2.6.2 External environment
Moldova’s current account deficit widened by 14% y/y in the third
quarter of 2021, to $400mn. The deficit in the four-quarter period
ending September 2021 increased to $1.57bn, from $1.52bn calculated
three months earlier. Compared to the four-quarter period ending
September 2020, the current account (CA) gap doubled — but this is
because the gap has narrowed during the lockdown period. Compared
to 2019 (the last full year before COVID-19 crisis), Moldova’s CA gap
still widened by 41%.
The country’s external deficit thus reached a new all-time record, both
in absolute terms and compared to its GDP: the four-quarter CA gap
accounted for 12% of the GDP over the same 12-month period ending
September 2021.
The net import of goods, typically large in Moldova compared to GDP
as a result of robust remittances financing private consumption,
increased by 16% y/y to $1.07bn in Q3 and by 30% y/y to nearly $4bn
in the rolling four-quarter period ending September. The net imports in
the 12 months ending September thus accounted for 30% of GDP.
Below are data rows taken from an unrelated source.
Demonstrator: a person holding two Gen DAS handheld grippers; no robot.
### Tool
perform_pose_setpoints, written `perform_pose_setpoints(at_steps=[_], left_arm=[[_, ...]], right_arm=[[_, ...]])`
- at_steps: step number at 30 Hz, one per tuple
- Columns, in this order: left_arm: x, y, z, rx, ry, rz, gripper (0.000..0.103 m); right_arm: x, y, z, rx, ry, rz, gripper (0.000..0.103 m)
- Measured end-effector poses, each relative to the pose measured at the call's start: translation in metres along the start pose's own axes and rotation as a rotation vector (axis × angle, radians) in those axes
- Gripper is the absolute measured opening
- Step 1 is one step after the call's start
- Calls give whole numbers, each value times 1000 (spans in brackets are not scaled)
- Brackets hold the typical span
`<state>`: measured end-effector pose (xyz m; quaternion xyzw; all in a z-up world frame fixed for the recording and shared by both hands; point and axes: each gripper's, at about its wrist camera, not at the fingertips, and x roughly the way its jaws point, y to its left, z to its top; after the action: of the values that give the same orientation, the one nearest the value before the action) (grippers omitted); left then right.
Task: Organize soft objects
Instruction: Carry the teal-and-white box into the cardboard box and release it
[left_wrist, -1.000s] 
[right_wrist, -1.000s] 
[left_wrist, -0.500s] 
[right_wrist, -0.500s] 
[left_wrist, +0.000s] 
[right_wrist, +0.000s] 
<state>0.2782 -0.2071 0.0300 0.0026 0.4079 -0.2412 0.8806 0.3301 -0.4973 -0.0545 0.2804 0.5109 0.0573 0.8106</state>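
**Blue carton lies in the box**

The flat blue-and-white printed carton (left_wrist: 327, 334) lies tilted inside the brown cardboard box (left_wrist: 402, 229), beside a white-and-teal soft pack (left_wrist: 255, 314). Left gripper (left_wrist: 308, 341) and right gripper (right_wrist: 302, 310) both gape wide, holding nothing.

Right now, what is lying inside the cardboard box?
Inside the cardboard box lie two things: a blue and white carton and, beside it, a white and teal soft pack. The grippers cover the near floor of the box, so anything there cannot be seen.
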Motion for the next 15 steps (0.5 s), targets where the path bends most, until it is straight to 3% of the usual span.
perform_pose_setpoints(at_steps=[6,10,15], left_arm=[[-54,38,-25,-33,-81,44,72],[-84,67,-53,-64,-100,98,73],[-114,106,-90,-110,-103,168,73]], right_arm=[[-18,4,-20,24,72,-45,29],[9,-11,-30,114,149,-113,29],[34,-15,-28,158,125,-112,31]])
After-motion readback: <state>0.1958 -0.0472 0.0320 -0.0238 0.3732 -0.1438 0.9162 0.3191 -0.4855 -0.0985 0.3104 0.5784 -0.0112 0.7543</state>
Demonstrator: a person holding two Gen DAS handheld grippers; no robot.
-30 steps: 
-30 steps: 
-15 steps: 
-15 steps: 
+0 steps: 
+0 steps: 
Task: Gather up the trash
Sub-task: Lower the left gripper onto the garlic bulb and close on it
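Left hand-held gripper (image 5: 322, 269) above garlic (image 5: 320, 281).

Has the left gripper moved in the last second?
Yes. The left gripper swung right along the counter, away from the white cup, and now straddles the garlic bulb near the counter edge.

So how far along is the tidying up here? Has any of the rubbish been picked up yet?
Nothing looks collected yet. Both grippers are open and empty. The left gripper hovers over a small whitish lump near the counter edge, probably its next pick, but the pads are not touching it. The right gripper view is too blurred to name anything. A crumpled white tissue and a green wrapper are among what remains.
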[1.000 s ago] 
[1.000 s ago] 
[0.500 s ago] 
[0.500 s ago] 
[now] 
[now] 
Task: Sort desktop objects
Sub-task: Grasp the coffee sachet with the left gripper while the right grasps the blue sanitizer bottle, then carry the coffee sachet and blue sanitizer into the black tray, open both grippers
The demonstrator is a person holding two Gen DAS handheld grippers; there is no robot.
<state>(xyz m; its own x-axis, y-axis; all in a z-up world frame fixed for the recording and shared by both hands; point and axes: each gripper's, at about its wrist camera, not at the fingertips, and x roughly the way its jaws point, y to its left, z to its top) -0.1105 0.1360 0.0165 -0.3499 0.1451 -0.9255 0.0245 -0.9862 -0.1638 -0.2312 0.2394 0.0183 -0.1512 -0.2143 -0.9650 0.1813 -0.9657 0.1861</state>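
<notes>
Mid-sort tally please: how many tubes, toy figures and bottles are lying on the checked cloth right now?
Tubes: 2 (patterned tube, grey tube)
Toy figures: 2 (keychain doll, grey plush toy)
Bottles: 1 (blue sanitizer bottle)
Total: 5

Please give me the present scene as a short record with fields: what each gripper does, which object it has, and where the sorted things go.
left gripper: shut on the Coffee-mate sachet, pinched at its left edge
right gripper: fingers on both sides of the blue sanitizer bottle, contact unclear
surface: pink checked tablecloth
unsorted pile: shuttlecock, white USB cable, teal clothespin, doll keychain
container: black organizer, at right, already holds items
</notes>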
Wage remittances in the four-quarter period ending September
(including transfers to households) remained below 14% of GDP but
still financed 43% of the net import of goods. The remittances to GDP
ratio has gradually declined from 16.4% in 2016 to 13.7% despite
reaching a new record of $1.78bn in the four-quarter period ending
September, up from $1.33bn in 2016.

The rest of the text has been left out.